Authors: Tobias Moskowitz
What about ethics? Could it be that U.S. players are more upstanding? If that were the case, we might expect American players to obey drug rules across the board. Yet they don’t. Looking at suspensions of players for recreational drugs—drugs of abuse or recreation that have no performance-enhancement benefit, such as marijuana
†
—we find that almost all
recreational drug use occurred among U.S.-born players. To date,
no
Dominican or Venezuelan baseball player has been suspended for recreational drug abuse.
‡
Among the drug suspensions handed down to players from these countries, all were for performance enhancement. Among U.S. players, we found no relation between recreational drug use and economic background. Players from poorer neighborhoods were not more likely to use recreational drugs—just PEDs.
The stigma of using drugs may indeed differ across countries, and there may be a self-perpetuating effect. The greater proportion
of Latin players who use such drugs, the less stigma it carries. The potential shame from such use, in theory, is lessened when “everyone else is doing it.” And the more players who use banned substances, the more pressure it puts on others to cheat. If your class is being graded on a curve and you know many peers plan to cheat on the upcoming test, you’re probably more tempted to cheat, too, just to keep up.

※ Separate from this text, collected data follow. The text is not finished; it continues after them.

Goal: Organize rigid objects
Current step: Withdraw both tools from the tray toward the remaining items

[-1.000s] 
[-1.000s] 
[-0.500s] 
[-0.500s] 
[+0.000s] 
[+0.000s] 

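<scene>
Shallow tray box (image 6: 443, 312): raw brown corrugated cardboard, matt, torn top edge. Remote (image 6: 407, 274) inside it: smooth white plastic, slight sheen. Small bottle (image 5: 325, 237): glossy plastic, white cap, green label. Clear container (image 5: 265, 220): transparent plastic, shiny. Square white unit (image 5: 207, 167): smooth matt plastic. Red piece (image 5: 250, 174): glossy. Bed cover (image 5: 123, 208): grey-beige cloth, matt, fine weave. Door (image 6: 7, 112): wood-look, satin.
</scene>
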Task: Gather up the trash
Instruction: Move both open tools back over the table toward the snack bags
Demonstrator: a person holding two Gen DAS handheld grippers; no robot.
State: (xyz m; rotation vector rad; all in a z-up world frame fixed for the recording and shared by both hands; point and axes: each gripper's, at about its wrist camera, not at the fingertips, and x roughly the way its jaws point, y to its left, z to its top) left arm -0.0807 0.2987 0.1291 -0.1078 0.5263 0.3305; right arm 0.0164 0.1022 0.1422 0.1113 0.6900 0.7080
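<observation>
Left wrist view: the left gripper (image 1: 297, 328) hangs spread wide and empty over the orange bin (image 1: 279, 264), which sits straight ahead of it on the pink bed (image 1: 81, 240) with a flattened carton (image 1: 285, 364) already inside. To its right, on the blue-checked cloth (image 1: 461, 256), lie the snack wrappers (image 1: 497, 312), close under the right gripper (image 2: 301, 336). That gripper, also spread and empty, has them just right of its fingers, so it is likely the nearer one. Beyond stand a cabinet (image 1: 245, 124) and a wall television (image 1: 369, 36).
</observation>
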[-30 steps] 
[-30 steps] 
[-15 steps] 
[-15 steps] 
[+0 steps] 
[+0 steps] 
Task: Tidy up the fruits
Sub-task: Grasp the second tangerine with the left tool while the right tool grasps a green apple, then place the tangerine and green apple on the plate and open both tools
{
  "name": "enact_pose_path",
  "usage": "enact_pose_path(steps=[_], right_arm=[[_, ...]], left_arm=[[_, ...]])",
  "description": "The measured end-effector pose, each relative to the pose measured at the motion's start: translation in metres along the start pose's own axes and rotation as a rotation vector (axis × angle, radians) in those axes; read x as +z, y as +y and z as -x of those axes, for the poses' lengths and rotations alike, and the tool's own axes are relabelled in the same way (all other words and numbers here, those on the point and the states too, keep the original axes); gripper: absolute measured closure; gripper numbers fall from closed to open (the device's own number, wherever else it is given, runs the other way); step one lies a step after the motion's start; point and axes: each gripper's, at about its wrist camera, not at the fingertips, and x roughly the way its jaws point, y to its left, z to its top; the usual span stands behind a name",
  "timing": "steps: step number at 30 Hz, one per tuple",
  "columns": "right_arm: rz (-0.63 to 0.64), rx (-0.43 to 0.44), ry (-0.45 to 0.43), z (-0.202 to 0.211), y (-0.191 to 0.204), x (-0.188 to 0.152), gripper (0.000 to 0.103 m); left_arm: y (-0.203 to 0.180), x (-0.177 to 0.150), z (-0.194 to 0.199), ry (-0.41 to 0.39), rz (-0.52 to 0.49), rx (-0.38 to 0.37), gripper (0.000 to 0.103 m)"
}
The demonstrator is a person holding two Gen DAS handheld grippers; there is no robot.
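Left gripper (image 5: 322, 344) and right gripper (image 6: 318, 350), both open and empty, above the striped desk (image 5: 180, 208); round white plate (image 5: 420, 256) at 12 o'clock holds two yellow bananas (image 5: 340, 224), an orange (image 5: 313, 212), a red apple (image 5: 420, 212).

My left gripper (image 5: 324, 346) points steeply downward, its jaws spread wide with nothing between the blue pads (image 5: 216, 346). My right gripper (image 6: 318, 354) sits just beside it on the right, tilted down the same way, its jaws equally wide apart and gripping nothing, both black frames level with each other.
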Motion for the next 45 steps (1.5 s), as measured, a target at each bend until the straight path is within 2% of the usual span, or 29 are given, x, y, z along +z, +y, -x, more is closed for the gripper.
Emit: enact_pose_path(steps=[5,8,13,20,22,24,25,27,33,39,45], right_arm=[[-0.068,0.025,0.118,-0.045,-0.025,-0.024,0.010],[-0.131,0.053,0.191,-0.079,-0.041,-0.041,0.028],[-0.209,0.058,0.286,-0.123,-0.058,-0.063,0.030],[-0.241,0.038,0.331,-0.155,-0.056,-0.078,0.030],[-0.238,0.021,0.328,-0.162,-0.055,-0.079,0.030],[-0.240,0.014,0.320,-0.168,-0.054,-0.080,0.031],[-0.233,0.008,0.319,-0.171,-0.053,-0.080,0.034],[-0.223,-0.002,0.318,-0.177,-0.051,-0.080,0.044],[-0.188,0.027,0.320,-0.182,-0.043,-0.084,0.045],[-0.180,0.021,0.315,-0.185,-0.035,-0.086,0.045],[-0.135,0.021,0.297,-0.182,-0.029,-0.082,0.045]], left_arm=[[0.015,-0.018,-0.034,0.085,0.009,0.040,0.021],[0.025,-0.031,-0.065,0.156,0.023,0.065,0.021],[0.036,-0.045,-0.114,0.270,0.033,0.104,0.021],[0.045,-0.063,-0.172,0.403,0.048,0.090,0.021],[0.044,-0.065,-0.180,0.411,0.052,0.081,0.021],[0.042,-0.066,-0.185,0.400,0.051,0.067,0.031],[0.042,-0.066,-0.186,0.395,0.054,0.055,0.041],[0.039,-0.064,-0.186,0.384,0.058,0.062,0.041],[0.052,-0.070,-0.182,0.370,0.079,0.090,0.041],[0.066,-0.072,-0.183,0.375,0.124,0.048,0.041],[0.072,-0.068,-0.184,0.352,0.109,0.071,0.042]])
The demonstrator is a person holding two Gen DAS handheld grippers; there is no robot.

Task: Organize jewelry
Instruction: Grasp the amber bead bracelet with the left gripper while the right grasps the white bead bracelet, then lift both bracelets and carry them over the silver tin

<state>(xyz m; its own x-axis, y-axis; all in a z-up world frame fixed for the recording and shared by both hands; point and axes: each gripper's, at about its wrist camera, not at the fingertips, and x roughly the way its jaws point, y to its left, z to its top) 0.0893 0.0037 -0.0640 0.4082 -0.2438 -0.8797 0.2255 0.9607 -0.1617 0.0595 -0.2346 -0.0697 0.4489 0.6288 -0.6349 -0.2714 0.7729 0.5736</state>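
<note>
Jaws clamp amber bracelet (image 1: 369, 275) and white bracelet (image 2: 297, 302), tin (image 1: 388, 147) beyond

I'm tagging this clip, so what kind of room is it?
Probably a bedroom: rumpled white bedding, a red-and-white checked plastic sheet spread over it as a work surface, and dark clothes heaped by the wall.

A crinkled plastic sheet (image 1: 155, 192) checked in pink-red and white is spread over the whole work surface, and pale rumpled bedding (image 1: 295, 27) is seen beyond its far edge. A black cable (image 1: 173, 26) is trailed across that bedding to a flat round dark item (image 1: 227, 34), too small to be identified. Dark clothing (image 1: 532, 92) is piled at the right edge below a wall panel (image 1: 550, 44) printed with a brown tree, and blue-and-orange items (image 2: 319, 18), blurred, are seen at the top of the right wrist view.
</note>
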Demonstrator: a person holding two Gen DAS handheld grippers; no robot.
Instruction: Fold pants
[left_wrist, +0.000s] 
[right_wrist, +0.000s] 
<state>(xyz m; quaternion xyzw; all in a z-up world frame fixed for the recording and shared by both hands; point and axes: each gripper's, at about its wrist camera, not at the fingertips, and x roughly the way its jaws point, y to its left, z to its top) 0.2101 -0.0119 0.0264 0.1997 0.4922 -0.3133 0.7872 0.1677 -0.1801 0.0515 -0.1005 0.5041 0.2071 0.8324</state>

What begins as a result of economic incentives can grow into a self-reinforcing culture in which drug use is not only tolerated but expected. Soon athletes aren’t cheating to get an edge; they’re cheating simply to avoid falling behind (see professional cycling).
How big an effect do performance-enhancing drugs have? Answering this is difficult because it’s hard to know the counterfactual: What would a player’s performance have been had he not taken drugs? Although we don’t claim to have a definitive answer, here’s some empirical evidence. We looked at
all
major and minor league players and asked a simple question. Controlling for as many variables as possible—age, experience, height, weight, position, country of origin—how do the players who have been suspended for drug violations stack up against other players? What level within baseball’s league system (from the Rookie league to Single-A, Double-A, Triple-A, and the Majors) did they achieve relative to other players with the same characteristics who didn’t test positive?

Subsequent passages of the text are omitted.